Gingy claims that the zombies ate him, which sends the Three Little Pigs running out of the castle going "Wee, wee, wee!". The wolf walks out after them because they're his ride. Shrek, of course, sees through Gingy's lie and asks how, if they ate him, he is still there. Realizing that he's been caught with his hand in the metaphorical cookie jar (these jokes just write themselves), Gingy runs out of the castle. And just to make the scene even funnier, as he's leaving he calls them "Doody-heads".

Now only Shrek, Donkey, Puss, and Pinocchio remain. Puss wants to tell the next story, but Donkey butts in and begins to tell a story of his own...
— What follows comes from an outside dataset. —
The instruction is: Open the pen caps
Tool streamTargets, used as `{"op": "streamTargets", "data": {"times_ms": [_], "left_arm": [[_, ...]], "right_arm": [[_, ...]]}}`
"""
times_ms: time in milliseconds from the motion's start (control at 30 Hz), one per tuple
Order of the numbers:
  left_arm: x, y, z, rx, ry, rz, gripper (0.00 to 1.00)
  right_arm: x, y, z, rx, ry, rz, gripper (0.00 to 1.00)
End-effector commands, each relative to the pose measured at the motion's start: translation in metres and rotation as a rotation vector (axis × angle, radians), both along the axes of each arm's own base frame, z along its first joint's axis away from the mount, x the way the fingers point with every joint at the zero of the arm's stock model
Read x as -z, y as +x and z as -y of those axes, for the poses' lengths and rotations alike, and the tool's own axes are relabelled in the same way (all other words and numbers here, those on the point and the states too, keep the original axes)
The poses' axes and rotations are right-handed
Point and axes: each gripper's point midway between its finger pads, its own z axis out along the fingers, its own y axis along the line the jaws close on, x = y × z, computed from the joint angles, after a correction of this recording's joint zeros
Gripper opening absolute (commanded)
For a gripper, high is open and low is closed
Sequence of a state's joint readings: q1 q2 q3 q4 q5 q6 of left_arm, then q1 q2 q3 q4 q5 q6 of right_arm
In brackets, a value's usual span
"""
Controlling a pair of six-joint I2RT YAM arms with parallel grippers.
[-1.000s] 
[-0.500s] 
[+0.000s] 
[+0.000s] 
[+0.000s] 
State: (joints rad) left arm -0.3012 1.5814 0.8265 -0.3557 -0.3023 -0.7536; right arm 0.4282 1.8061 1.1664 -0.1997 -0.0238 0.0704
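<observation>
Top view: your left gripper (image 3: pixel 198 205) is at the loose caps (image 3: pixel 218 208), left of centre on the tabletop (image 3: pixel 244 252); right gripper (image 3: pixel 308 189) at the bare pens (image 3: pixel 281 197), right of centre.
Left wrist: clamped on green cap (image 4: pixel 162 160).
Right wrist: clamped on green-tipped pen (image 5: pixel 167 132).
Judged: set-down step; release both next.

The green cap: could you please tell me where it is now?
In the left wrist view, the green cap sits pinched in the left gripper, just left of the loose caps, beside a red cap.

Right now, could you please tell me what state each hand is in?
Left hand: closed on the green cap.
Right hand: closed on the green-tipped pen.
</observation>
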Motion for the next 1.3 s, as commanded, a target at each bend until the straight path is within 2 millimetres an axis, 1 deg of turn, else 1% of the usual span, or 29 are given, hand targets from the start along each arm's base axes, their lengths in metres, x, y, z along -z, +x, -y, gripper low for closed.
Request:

So, let me guess... this one is based on Jaws, right?

Donkey's story, much like Gingy's, takes place on a dark and stormy night. He and Puss need to find a place to say. Fortunately, there's a nearby motel that looks like a giant boot. I assume the caretaker is a little old woman who has so many children she doesn't know what to do.

An already-annoyed Puss is irritated by Donkey's repeatedly referring to him as his "sidekick", but Donkey won't let him get a word in edgewise. Instead, he subjects him to Psycho references.

Jeez, Donkey...

Donkey claims that the caretaker murdered Puss, but Puss objects - clearly he was well aware of the approaching danger and grabbed his sword before the caretaker could do anything... but then Donkey showed up and saved him!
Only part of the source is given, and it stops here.